Voilà, Mesdames et Messieurs les députés, j'aurai l'insigne honneur et l'insigne privilège d'avoir désormais une loi qui portera mon nom. J'aurais aimé, pour tout vous dire, que cette loi qui porte mon nom célèbre, par exemple, les emplois de solidarité que j'ai, dans une autre législature, avec votre appui, contribué à créer et qui ont permis de trouver des solutions pour certaines personnes parmi les plus précarisées de notre canton en matière d'emploi. J'aurais aimé, puisque Genève a été le premier grand canton à les instaurer, que les prestations complémentaires familiales soient l'objet de la loi qui porte mon nom. Ce sera une loi qui, finalement, s'occupera de mettre fin à des processus d'accaparement. Pourquoi pas ! Je m'en contenterai... Mesdames et Messieurs les démocrates-chrétiens, il n'y a que mon illustre prédécesseur Dupont qui peut se prévaloir d'avoir eu, lui aussi, une loi à son nom. Nous serons désormais deux ! J'aurai légué quelque chose à la postérité...

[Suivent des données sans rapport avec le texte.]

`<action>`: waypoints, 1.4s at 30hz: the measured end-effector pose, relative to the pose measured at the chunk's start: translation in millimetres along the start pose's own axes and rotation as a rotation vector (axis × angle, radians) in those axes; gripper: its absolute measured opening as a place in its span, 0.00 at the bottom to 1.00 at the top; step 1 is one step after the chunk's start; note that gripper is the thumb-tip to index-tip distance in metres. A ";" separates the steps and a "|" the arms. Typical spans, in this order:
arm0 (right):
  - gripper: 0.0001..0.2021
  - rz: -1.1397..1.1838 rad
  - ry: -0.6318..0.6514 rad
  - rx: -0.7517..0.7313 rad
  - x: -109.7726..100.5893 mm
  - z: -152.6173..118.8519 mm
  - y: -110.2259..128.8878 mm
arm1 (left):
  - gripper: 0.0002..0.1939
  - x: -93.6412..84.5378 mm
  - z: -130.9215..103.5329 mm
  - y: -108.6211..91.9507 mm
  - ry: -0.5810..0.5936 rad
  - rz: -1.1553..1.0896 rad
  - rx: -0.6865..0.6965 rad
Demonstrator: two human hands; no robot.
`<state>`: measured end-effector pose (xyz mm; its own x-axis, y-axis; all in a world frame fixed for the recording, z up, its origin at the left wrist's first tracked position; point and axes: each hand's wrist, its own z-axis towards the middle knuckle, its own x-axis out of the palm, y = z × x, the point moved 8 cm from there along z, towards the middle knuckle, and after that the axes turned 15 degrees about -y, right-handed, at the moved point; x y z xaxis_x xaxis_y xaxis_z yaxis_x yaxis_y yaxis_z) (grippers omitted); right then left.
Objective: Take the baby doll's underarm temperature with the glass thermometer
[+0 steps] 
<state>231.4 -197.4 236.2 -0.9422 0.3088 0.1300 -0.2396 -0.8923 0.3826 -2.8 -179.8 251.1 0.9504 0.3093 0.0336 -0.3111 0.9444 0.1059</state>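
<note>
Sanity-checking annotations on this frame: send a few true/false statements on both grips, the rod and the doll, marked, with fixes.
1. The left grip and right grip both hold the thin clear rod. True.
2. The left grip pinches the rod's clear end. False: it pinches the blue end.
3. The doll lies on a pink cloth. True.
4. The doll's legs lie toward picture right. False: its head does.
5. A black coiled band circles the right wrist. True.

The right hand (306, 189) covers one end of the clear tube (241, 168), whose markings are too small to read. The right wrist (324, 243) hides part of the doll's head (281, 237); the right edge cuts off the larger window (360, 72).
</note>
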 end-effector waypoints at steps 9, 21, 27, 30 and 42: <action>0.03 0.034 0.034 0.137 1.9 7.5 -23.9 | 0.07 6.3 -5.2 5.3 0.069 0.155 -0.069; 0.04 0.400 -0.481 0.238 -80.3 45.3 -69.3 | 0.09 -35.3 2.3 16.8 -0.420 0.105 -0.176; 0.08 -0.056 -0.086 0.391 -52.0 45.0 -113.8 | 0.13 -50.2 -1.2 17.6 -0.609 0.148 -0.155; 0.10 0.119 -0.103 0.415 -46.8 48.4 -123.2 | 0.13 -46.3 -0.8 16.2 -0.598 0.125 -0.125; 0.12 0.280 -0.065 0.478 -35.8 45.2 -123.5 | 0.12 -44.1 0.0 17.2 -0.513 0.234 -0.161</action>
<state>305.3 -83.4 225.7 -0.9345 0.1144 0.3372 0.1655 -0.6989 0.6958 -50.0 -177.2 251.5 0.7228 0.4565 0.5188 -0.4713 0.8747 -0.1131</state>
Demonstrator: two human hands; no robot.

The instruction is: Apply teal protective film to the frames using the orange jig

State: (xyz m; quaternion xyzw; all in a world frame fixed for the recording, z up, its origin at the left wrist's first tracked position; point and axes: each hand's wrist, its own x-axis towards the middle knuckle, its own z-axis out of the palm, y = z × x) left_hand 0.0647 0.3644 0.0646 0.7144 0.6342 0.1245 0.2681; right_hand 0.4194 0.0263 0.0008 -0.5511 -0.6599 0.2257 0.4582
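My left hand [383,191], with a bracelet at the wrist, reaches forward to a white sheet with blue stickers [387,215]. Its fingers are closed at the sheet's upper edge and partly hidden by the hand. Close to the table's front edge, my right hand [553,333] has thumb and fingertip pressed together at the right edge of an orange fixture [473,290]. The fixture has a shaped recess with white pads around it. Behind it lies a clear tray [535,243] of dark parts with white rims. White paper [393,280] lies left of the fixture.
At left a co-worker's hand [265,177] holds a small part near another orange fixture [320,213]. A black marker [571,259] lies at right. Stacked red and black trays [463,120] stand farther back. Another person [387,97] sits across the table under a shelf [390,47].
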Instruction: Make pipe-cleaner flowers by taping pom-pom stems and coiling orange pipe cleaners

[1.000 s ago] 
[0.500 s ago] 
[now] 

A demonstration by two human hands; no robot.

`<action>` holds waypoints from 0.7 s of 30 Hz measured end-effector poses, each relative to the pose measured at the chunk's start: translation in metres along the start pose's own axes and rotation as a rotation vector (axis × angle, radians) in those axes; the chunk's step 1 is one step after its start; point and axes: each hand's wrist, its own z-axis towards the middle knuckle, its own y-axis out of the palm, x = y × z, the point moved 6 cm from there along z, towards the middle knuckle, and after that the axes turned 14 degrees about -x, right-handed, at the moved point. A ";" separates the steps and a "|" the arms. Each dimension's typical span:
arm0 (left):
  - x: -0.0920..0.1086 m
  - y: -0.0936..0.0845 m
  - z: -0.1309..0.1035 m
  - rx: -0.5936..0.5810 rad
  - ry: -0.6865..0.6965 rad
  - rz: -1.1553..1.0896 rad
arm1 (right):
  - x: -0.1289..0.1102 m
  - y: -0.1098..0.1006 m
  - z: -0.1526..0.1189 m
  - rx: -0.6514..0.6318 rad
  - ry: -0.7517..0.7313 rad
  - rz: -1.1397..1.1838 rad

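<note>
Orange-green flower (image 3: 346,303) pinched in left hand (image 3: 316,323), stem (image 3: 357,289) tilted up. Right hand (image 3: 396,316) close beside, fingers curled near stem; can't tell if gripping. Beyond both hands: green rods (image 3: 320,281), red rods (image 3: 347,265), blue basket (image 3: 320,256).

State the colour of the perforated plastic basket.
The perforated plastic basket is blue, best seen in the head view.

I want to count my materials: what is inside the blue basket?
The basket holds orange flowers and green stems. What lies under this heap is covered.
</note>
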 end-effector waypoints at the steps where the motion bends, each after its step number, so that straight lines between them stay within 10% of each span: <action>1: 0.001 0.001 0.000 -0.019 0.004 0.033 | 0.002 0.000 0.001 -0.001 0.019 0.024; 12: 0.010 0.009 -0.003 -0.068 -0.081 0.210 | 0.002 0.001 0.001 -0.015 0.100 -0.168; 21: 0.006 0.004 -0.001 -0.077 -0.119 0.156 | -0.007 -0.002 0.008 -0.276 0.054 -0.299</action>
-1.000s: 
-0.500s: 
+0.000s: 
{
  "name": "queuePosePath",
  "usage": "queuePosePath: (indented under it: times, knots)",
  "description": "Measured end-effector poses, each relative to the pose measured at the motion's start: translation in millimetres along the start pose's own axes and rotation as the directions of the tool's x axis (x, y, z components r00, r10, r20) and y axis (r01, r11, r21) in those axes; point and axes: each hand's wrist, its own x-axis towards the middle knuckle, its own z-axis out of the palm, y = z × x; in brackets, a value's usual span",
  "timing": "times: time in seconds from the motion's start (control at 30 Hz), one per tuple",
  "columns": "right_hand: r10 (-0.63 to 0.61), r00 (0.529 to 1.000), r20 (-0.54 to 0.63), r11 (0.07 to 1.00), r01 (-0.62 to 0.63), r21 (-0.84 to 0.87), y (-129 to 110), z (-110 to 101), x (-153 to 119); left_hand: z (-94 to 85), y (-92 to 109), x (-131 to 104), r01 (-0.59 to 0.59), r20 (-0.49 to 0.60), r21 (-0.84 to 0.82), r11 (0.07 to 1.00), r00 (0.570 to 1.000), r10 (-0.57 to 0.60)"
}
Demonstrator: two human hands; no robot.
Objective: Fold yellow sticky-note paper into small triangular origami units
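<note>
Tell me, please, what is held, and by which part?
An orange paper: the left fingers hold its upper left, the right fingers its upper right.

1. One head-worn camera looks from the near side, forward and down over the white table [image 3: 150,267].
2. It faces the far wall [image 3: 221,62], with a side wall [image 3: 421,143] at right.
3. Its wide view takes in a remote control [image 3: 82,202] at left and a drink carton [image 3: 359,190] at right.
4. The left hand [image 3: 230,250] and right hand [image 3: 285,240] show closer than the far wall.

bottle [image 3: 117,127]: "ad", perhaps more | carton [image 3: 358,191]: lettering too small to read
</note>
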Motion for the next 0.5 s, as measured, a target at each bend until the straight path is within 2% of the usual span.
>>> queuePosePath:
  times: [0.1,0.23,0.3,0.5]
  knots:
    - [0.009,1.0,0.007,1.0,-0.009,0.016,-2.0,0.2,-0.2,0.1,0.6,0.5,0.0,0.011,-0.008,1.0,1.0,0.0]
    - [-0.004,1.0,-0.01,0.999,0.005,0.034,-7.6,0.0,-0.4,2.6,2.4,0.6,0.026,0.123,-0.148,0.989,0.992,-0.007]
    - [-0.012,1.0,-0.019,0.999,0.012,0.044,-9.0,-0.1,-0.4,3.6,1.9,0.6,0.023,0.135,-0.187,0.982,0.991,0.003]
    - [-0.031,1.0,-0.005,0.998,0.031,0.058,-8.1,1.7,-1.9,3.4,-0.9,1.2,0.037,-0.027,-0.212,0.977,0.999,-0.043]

J'aurais évidemment - et là je m'adresse à mon parti - espéré un peu plus de mon groupe. Ne blâmez pas, Mesdames et Messieurs les députés, le PLR ! (Exclamations.) Le PLR est le seul parti, dans cet hémicycle, qui a organisé une assemblée de délégués interne pour traiter uniquement de ce sujet avec un débat contradictoire, en allant jusqu'au bout des choses, et 89 des délégués PLR présents ce soir-là ont soutenu cette loi, tandis que 13 se sont égarés. (Rires.)

Mesdames et Messieurs les députés, trois ans et demi auront donc été nécessaires pour que, dans quelques secondes, vous mettiez fin à ces accaparements. Molière disait: «Le chemin est long du projet à la chose.» C'était dans «Tartuffe» ! (Exclamations. Longs applaudissements.)

Le président. Merci, Monsieur le président du Conseil d'Etat. Mesdames et Messieurs les députés, je soumets à votre vote l'approbation ou le refus de cette initiative 156.

Mise aux voix, l'initiative 156 est adoptée par 60 oui contre 1 non et 24 abstentions (vote nominal). (Longs applaudissements à l'annonce du résultat.)